In my military schooling, I had to take a class in cross-cultural communications… even so, the different complexities in communication between cultural areas around the world is still an enigma and extremely difficult. Subtleties in gesture, inflection and facial expressions are the mother of the cultural snafu and language dialect differences can make a fool out of you quickly.

By popular demand… I will continue my list of favorite British English / American English differences I started in the linked post above…
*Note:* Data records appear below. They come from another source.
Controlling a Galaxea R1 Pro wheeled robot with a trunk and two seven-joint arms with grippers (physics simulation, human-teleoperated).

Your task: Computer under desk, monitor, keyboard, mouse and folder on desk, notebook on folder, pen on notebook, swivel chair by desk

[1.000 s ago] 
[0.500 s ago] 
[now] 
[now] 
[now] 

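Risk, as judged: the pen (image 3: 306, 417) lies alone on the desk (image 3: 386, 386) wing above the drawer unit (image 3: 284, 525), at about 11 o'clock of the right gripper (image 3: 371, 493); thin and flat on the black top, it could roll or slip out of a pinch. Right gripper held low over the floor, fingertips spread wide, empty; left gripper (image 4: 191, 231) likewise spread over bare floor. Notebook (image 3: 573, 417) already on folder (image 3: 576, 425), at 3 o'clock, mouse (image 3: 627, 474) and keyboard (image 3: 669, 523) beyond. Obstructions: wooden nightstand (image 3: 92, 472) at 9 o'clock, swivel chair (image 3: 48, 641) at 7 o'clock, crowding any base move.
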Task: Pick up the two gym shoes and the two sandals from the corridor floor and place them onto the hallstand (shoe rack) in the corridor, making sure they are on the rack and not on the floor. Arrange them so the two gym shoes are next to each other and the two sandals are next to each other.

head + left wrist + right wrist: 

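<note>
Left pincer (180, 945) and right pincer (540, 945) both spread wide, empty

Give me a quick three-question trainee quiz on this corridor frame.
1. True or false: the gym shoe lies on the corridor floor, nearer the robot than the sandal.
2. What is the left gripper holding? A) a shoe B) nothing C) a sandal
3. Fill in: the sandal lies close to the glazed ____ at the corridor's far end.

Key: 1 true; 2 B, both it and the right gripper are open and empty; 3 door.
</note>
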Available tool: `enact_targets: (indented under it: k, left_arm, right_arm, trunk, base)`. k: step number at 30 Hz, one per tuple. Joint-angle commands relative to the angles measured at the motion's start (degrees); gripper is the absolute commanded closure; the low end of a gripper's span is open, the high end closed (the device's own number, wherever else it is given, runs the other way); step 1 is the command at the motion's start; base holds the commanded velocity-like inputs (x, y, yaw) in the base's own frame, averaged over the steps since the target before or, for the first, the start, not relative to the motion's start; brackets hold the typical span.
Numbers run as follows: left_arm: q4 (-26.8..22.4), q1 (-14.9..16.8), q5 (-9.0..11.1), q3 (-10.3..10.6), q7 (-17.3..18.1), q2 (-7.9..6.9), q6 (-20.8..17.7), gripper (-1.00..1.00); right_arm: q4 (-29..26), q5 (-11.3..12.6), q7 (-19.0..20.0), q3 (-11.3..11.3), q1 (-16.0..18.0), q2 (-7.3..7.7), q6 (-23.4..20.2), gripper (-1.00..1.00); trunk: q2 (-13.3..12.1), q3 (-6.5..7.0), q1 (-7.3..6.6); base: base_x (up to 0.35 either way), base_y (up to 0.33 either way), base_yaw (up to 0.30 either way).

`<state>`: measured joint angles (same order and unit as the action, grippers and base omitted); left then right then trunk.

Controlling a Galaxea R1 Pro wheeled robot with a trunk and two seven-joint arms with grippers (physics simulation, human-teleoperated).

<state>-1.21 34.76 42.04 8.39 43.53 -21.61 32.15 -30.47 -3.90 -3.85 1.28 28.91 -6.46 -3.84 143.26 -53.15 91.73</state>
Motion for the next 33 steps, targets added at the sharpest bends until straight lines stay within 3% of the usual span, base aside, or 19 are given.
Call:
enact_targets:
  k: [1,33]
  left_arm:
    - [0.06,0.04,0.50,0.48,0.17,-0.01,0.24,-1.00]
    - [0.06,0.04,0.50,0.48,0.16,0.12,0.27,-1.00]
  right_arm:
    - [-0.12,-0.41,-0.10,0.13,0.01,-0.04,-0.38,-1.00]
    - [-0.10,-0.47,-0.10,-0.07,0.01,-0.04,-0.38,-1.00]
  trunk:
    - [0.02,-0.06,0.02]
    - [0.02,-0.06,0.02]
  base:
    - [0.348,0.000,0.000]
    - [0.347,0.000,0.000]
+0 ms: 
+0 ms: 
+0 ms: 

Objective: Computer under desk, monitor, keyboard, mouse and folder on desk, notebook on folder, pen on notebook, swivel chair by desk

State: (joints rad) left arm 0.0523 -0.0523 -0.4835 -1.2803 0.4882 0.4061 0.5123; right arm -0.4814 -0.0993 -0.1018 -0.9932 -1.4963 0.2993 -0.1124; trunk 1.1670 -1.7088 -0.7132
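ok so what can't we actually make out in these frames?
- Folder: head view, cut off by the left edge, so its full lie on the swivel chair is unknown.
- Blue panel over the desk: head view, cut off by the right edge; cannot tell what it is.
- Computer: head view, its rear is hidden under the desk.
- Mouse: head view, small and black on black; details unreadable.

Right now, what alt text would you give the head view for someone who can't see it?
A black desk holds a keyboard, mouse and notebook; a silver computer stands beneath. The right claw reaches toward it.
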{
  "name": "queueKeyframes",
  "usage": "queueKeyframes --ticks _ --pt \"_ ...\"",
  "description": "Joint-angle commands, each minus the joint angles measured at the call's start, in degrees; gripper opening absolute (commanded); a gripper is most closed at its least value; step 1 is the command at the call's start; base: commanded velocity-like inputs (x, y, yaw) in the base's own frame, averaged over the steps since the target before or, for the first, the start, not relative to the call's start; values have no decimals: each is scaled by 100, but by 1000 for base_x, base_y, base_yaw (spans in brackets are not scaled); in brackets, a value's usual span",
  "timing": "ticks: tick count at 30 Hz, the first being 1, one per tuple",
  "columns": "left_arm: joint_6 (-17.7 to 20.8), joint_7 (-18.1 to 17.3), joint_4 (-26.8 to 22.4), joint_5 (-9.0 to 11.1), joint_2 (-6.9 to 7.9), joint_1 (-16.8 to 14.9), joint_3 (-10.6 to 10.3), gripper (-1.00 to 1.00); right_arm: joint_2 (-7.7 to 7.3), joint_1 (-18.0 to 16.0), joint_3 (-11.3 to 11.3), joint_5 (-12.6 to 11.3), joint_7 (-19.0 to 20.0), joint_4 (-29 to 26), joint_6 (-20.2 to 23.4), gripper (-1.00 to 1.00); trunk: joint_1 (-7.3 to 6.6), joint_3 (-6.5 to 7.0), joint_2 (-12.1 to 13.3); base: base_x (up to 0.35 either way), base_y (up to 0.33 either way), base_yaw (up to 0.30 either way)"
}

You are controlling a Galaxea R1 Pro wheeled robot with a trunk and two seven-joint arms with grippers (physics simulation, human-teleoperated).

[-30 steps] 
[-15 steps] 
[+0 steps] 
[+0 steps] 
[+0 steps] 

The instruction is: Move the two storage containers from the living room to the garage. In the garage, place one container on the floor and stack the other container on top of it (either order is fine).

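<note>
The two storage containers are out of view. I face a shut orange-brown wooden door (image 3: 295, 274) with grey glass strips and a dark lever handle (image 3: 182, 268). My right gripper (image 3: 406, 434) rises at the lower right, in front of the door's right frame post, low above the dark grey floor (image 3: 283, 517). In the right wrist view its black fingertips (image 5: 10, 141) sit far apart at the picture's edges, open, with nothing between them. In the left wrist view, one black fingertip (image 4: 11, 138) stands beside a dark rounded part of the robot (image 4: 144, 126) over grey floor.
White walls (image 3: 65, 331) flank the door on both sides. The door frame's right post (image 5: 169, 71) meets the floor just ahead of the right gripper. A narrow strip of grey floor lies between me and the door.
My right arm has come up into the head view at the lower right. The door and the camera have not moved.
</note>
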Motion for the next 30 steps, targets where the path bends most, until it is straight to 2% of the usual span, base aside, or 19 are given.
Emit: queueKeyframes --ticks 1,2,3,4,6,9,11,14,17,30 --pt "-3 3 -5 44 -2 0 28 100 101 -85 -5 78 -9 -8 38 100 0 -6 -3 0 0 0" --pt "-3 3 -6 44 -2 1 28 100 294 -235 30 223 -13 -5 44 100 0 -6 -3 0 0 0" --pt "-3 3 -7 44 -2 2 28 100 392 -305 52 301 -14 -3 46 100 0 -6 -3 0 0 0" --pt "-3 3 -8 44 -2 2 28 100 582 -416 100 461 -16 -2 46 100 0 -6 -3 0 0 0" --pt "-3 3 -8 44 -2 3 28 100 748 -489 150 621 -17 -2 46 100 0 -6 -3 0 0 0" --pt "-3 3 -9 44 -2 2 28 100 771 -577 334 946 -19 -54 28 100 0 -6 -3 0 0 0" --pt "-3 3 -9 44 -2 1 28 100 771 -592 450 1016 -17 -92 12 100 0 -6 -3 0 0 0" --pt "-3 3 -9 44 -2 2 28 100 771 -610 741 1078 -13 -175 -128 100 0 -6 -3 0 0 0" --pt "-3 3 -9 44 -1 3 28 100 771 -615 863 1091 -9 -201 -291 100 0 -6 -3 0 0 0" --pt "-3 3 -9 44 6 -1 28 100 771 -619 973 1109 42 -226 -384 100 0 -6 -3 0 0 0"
  1. The spelling of the word program in British English is programME… why the heck do you need to add an ME to the end? This is a trend for the British equivalent words to have more letters. I equate this to Americans being lazier and just dropping letters throughout the years…
  2. The way the British pronounce Renaissance… seriously? Now the way in the YouTube link is pretty quick, but some more sophisticated folks slow it down and give it like 7 syllables… ridiculous
    How to pronounce renaissance | British English and American English pronunciation - YouTube
  3. Europe as a whole uses long scale math while the US uses short scale math… this doesn’t matter until you get to very large numbers… I had an argument on what 1 billion was at the pub before I understood there were two math schema… the British long scale is 1 billion is “1 million million” or 1 x 10^9 while American short scale is 1 billion is 1 x 10^6… 1 x 10^6 in long math is called a milliard (milliard is used in Germany as well)
  4. On the subject of math… the British add an s to the end of it… “you really need to work on your maths”… “it takes some maths to get it right”… ugh. And they don’t say reading & writing… it’s “literacy”
  5. What the heck is a stone? Well in the UK it is not something you throw, well it can be… but it can also mean 14 lbs. Why? I don’t know, but folks will tell you their weight in stones which makes you have to do irritating math in your head real fast. How much do you weigh? 12 stone 4 pounds… what? Just say 172 pounds so my brain doesn’t have an aneurysm
  6. The British pint is larger than the American pint… 20 equivalent American ounces to 16. Why? Probably so you can drink more and not feel as guilty when you say you’ve only had two pints… if you really care about the actual answer… follow the link…
    Why a Pint is Bigger in the UK than in the US - ANSI Blog
  7. Redundancy notice - it’s the British version of a pink slip… telling someone they were “made redundant” means they are laid off. It’s just different… I can’t get too worked up over this one as pink slip made my pub mates roll on the floor laughing
  8. Nibbles - grown men will say this about bringing stuff to dart or pool matches… we say snacks… nibbles are for rabbits
  9. Controversy - Americans say CON-tro-verse-eee… some British dialects to include the one around where I lived say con-TRO-ve-see… How to pronounce CONTROVERSY in British English - YouTube
  10. The Grand National - best horse race… the equivalent of the Kentucky Derby in pageantry, strange hats and snobbery, but a steeple chase that has riders flying off their horses and subsequent “loose” horses getting in the way of other horses… it’s a lot of fun to watch due to the chaos. Grand National Montage - YouTube

I’ll do another 10 later… also will have to start my Germany version. @DFresh11 needs to do a Brazilian one, @BDragon will need to do an Irish one (I have some, but not a lot).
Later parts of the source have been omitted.